Personal information
- Date of birth: 7 June 2004 (age 22)
- Place of birth: Naples, Italy
- Height: 1.75 m (5 ft 9 in)
- Position: Midfielder

Team information
- Current team: Castellón
- Number: 27

Youth career
- RD Internapoli
- 2018–2023: AC Milan

Senior career*
- Years: Team / Apps / (Gls)
- 2023–2025: AC Milan / 0 / (0)
- 2023–2024: → Sestri Levante (loan) / 32 / (0)
- 2024–2025: Milan Futuro (res.) / 3 / (0)
- 2025: Foggia / 10 / (2)
- 2025–2026: Campobasso / 35 / (5)
- 2026–: Castellón / 1 / (0)

International career
- 2021: Italy U18 / 2 / (0)

= Antonio Gala (footballer) =

Italian footballer (born 2004)

Antonio Gala (born 7 June 2004) is an Italian professional footballer who plays as a midfielder for club Castellón.

==Club career==
Born in Naples, Gala joined AC Milan's youth sector in 2018, from hometown side RD Internapoli. In December 2021, he signed his first professional contract with the club, and was an unused substitute with the first team in a UEFA Champions League match against Chelsea on 5 October 2022.

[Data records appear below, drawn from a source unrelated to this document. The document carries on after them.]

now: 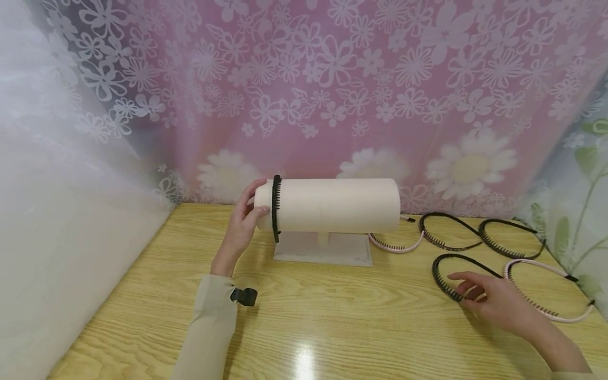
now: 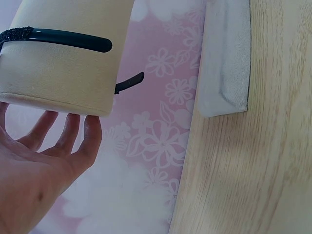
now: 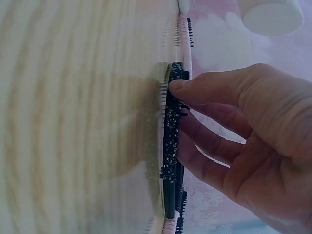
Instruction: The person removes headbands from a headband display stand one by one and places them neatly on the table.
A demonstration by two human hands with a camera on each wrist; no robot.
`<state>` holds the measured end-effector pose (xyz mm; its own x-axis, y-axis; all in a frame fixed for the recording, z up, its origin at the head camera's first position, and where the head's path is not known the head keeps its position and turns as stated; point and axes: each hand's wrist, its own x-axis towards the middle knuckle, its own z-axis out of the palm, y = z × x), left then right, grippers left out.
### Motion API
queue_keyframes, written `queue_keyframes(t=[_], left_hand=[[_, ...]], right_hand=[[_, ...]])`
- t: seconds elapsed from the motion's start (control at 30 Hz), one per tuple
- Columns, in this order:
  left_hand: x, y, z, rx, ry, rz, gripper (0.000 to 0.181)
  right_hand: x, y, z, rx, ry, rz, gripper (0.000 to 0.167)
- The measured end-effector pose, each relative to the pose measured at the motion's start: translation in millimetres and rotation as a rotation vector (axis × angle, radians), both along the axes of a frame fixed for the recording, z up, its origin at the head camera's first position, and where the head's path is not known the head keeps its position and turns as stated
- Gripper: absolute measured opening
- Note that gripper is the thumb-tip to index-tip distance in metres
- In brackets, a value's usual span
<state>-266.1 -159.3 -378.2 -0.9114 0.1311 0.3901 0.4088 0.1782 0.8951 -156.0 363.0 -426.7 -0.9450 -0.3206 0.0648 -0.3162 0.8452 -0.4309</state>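
A cream padded roll [image 1: 339, 206] lies level on a headband display stand whose flat grey base [image 1: 332, 253] rests on the table. Around its left end sits a black toothed headband [image 1: 276, 208], its smooth tips reaching past the roll in the left wrist view. My left hand [image 1: 239, 227] holds that left end, thumb in front and fingers behind. At the right, my right hand [image 1: 501, 306] pinches a black headband [image 3: 170, 136] with sparkly stones, thumb on one side and fingers on the other. That band is low at the tabletop.
Beyond my right hand lie more headbands: a pink one [image 1: 527, 260], a black one [image 1: 494, 245], a dark patterned one [image 1: 423, 227], and another pink one [image 1: 399, 249] partly behind the roll. A flowered curtain [image 1: 304, 105] hangs behind the wooden table [image 1: 332, 316].
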Motion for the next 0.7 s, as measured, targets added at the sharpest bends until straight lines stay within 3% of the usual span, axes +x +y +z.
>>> queue_keyframes(t=[0.43, 0.7], left_hand=[[0.2, 0.4, 0.6, 0.000, -0.001, -0.003, 0.057], [0.6, 0.3, 0.6, -0.011, -0.010, 0.008, 0.057]], right_hand=[[0.4, 4.8, -2.3, 0.024, 0.010, 0.013, 0.049], [2.6, 2.6, -1.1, -0.019, 0.014, 0.009, 0.045]])
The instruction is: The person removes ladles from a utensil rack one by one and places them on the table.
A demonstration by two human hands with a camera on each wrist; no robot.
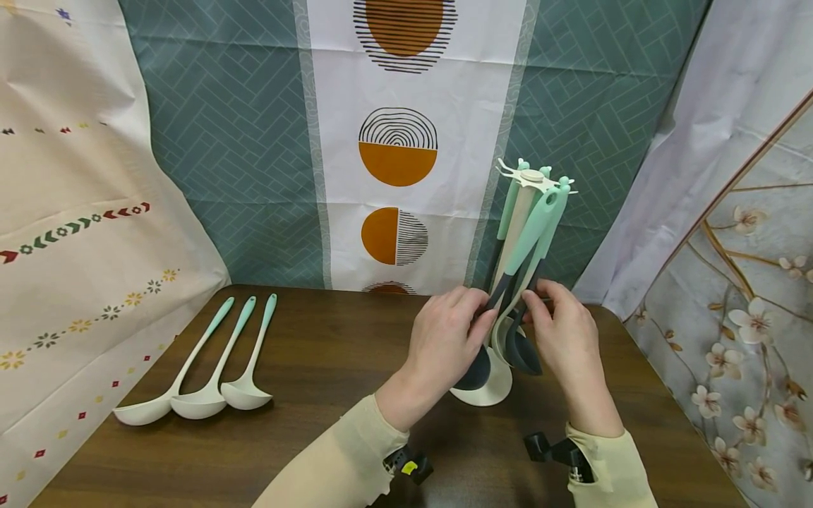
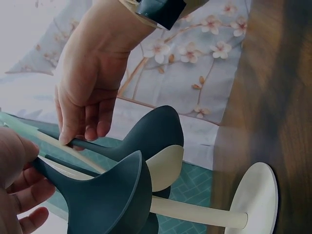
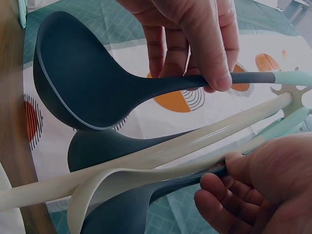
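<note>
My left hand (image 1: 451, 339) pinches the dark neck of a ladle (image 3: 83, 73) with a mint handle, on the left of a cream utensil stand (image 1: 483, 395). On the stand's right side, my right hand (image 1: 565, 335) pinches the neck of a second dark ladle (image 1: 524, 353). Between them a cream ladle (image 3: 78, 207) hangs close to the pole. Behind the pole, the right wrist view shows another dark utensil (image 3: 97, 151), its kind partly hidden. Mint handle ends gather around the hooked top (image 1: 530, 176) of the stand.
Three cream ladles with mint handles lie side by side on the left of the brown table (image 1: 330, 423): a left one (image 1: 149, 410), a middle one (image 1: 200, 404) and a right one (image 1: 246, 394). Patterned cloths hang behind the table and on both sides.
</note>
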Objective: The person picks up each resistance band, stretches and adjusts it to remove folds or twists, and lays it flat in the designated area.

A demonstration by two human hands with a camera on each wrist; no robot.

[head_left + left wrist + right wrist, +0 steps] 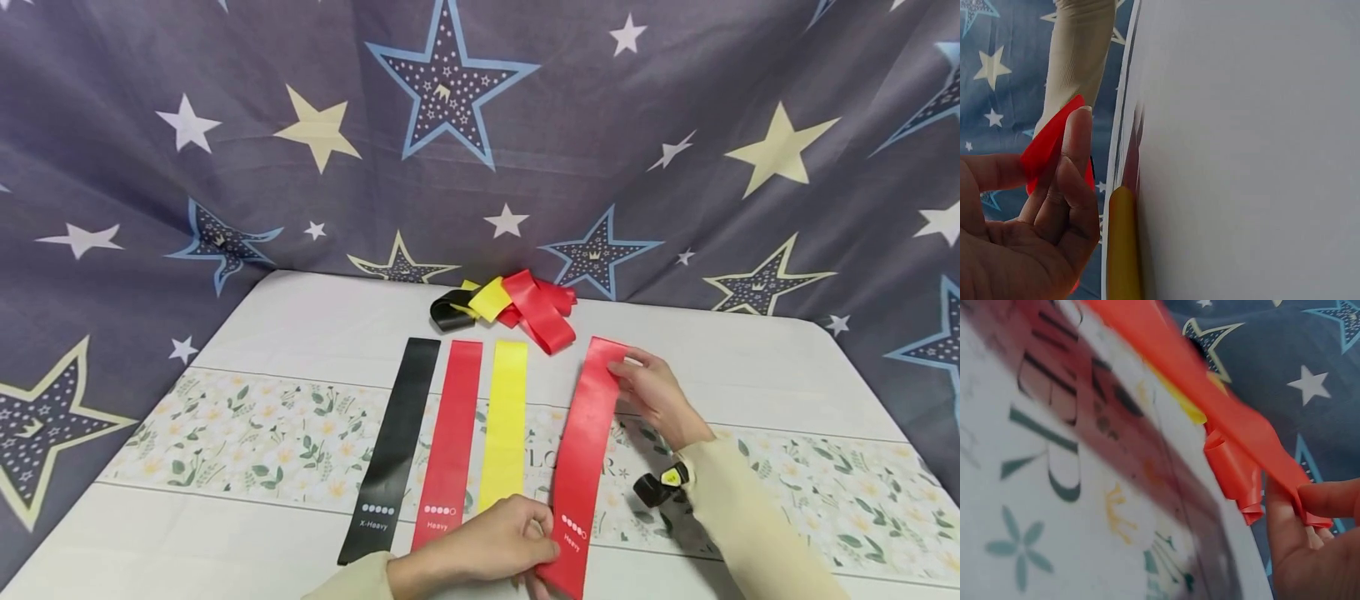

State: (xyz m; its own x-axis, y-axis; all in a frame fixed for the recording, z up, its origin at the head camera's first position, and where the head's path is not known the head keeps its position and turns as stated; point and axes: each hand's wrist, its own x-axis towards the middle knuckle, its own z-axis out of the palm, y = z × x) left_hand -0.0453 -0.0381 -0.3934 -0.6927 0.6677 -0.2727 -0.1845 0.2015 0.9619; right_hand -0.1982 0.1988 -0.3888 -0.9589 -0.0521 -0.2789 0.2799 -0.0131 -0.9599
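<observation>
A red resistance band [587, 442] marked "Heavy" is stretched lengthwise between both hands, above the table. My left hand [498, 537] pinches its near end; the left wrist view shows the band [1050, 147] between thumb and fingers of that hand [1035, 237]. At the far end, my right hand [660, 396] pinches the band's right corner, and the right wrist view shows thumb and fingers [1310, 540] on it. To the left lie a black band [393, 450] marked "X-Heavy", another red band [452, 442] and a yellow band [506, 425], side by side. My left hand covers the yellow band's near end.
A loose pile of black, yellow and red bands [536, 308] lies at the table's back. The white table [300, 325] carries a floral strip [247, 433] across its middle. Behind it hangs a starry curtain [262, 50]. A black wrist device [660, 485] sits at my right wrist.
</observation>
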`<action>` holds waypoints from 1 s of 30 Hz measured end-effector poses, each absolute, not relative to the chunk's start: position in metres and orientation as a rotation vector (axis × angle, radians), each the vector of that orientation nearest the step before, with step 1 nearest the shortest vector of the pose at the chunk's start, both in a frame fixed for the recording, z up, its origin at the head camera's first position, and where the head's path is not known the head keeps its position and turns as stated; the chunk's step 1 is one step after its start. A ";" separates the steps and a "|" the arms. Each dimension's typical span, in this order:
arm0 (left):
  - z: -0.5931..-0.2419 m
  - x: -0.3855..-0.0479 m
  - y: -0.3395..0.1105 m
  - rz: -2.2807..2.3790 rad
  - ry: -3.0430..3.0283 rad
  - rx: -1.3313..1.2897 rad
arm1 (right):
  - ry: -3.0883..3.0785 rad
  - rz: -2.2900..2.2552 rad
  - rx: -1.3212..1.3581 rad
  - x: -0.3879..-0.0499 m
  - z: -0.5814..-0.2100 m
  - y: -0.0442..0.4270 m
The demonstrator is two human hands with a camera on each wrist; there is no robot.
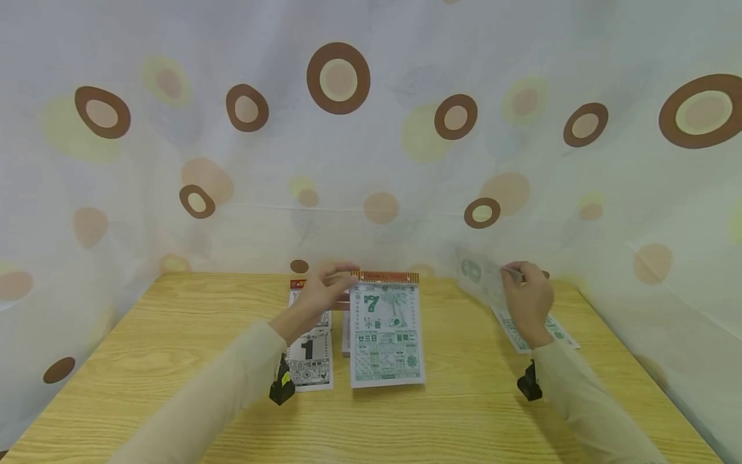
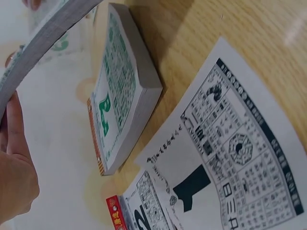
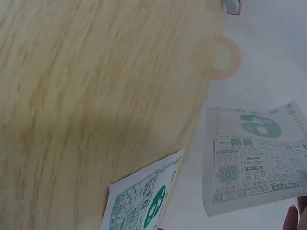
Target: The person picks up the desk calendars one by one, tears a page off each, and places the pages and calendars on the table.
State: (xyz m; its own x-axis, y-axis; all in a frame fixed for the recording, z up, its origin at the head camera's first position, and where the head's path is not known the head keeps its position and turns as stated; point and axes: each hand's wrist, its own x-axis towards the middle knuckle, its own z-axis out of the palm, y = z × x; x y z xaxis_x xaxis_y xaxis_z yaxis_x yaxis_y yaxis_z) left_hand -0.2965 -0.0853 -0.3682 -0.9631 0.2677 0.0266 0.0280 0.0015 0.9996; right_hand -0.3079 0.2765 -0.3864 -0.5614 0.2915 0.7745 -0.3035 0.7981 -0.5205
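Note:
My left hand (image 1: 317, 298) grips the top edge of a tear-off calendar pad (image 1: 385, 341), near its red and gold binding strip. The pad is raised off the table and shows a green 7. Over on the right, my right hand (image 1: 529, 299) pinches a loose calendar sheet (image 3: 254, 158) with a green number and print. Below that hand, another green-printed sheet (image 3: 139, 206) lies on the table. Behind the raised pad, a second thick calendar pad (image 2: 120, 91) is largely hidden in the head view.
Left of the pads, a black-printed sheet (image 2: 235, 153) with a large 1 overlaps a calendar with a red header (image 2: 115, 211). The wooden table (image 1: 174, 361) ends at a hanging white cloth (image 1: 371, 148) with round brown patterns.

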 end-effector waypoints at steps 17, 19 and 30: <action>-0.374 -0.284 -0.074 2.095 1.996 0.224 | -2.304 0.747 0.295 -0.300 -0.408 0.268; -0.378 -0.285 -0.074 2.093 1.985 0.218 | -2.361 0.766 0.316 -0.298 -0.409 0.267; -0.381 -0.278 -0.072 2.074 1.952 0.181 | -2.566 0.731 0.453 -0.289 -0.416 0.260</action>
State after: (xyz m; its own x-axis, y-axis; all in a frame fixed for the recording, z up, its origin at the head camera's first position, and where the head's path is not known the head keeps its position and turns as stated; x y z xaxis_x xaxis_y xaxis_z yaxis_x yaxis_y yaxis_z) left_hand -0.2775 -0.0724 -0.3813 -0.9511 0.2909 -0.1035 -0.1209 -0.0424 0.9918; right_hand -0.2893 0.2595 -0.4164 -0.8533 -0.1887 0.4861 -0.4165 0.8076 -0.4175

On 19 July 2023, after finishing his formation, Gala was loaned to Serie C side Sestri Levante for the season. Regularly used, he returned to the Rossoneri in July 2024, being included in the squad of newly-established reserve team Milan Futuro.

On 29 January 2025, Gala signed a permanent deal with Foggia also in the third division. On 3 July, he was announced at fellow league team Campobasso on a two-year contract.

On 24 July 2026, Gala moved abroad for the first time in his career, agreeing to a four-year deal with Segunda División side Castellón.

==International career==
Gala played for the Italy national under-18 team in two friendlies in 2021.